In Angry White Pyjamas, Twigger writes:

Paul used the honorific ‘Kancho’ whenever he spoke of Shioda, the founder.  At the dojo Paul said he was respectfully known as Kancho Sensei.  Later, Frank pointed out that kancho also meant ‘enema’ in Japanese.  I made a mental note to learn the correct pronunciation for the founder’s title.

As expats who have taught Japanese children know, kancho does not just mean “enema.”   It is also means something like “goose.”  And I’m not talking about Christmas dinner, I’m talking about the schoolyard.

In Japan, kancho is wear one kid puts the index fingers and thumbs of the hands together and intertwines the remaining fingers in order to form a sort of torpedo with the index fingers that he uses to perform a sneak attack on the anus of unsuspecting friends, foreign English teachers, etc.  (Yes, these are Japanese kids I am writing about.)  You can get any foreign English teacher in Japan to jump or flinch by simply mentioning kancho or preparing for kancho.

To prepare for kancho, the shape of the hands is key.  It is exactly like the Uttarabodhi mudra of Buddhism.


Depending on your proclivities, it is either hilarious or profound that Uttarabodhi mudra means “Mudra of the Highest Enlightenment.”


As one place notes: “The divining rod.  Like lightening–spark your flame… Open. Strong. All encompassing, not exclusive… Use this naturally, to feel your fullness… Enjoy the expansion of the inhale and release of the exhale.  You are your own divine teacher.”

Ummm… yeah…

If you study ninjutsu, you might recognise this mudra.  I wouldn’t surprise me if the first kancho was a devastating ninja sneak attack.

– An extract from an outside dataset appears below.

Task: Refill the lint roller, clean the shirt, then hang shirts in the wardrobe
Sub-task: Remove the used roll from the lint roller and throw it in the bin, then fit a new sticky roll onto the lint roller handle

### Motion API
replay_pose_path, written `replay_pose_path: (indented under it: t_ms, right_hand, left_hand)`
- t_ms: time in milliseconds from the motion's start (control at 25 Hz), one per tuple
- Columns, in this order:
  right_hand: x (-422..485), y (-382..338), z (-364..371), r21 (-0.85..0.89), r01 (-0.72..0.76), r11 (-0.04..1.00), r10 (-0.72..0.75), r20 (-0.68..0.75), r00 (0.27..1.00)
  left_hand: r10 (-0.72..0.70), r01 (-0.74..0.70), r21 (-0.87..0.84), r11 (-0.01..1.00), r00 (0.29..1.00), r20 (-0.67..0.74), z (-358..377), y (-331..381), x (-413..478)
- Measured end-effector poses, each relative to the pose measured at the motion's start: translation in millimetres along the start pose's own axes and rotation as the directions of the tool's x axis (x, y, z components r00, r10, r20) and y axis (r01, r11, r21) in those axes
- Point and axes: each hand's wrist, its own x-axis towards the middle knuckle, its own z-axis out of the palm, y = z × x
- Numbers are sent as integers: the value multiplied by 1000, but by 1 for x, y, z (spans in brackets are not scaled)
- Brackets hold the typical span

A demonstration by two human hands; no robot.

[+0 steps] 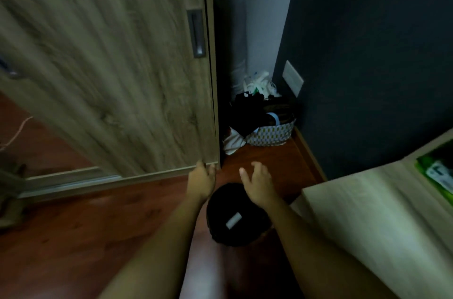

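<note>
The wooden sliding wardrobe door [110, 65] fills the upper left, with a dark recessed handle [196, 34] near its right edge. My left hand [202, 179] reaches toward the door's lower right corner with fingers apart and nothing in it. My right hand [258, 182] hovers beside it, fingers spread and empty. Below both hands a round black bin [235, 215] stands on the floor with a small white cylinder [233, 220] lying inside. No shirt or lint roller handle is visible.
A patterned basket [272, 135] heaped with dark clothes sits in the corner beside the wardrobe, with white plastic bags [259, 83] behind it. A pale bed or tabletop [380, 213] juts in at the right, holding a green packet [438, 171]. Dark wall on the right, red-brown wooden floor [73, 237].
</note>
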Motion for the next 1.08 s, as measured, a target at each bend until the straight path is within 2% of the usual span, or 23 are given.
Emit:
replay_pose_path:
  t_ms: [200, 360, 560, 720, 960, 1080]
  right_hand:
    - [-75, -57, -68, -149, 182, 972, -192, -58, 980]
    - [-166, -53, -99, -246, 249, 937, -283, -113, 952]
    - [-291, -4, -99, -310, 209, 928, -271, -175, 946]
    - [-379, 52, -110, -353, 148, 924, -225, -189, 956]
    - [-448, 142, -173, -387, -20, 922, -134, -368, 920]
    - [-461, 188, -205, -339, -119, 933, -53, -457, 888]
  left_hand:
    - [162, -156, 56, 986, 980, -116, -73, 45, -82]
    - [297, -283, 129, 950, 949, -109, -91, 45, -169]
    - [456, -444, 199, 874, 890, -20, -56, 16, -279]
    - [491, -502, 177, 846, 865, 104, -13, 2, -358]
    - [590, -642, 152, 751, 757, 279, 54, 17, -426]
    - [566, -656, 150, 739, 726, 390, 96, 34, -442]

Anyhow, the kanji for Kancho Sensei’s kancho is , I believe 館長, which means something like “house leader.”  The kanji for enema is 灌腸, which means something like “irrigate intestines.”  Finally, there is a third meaning and a third kanji for kancho.  The Jim Breen WWWJDIC says the meaning is “prank where the anal region of another person is poked with index fingers” and the third kanji is 浣腸, but I don’t know if this kanji goes with the definition or not.  Moreover, I can’t find a meaning for 浣, although it obviously exists.  So the kancho schoolyard game is title either “X the intestines” or “irrigate the intestines.”  Any game with intestines involved, though, is in my opinion not a winning proposition.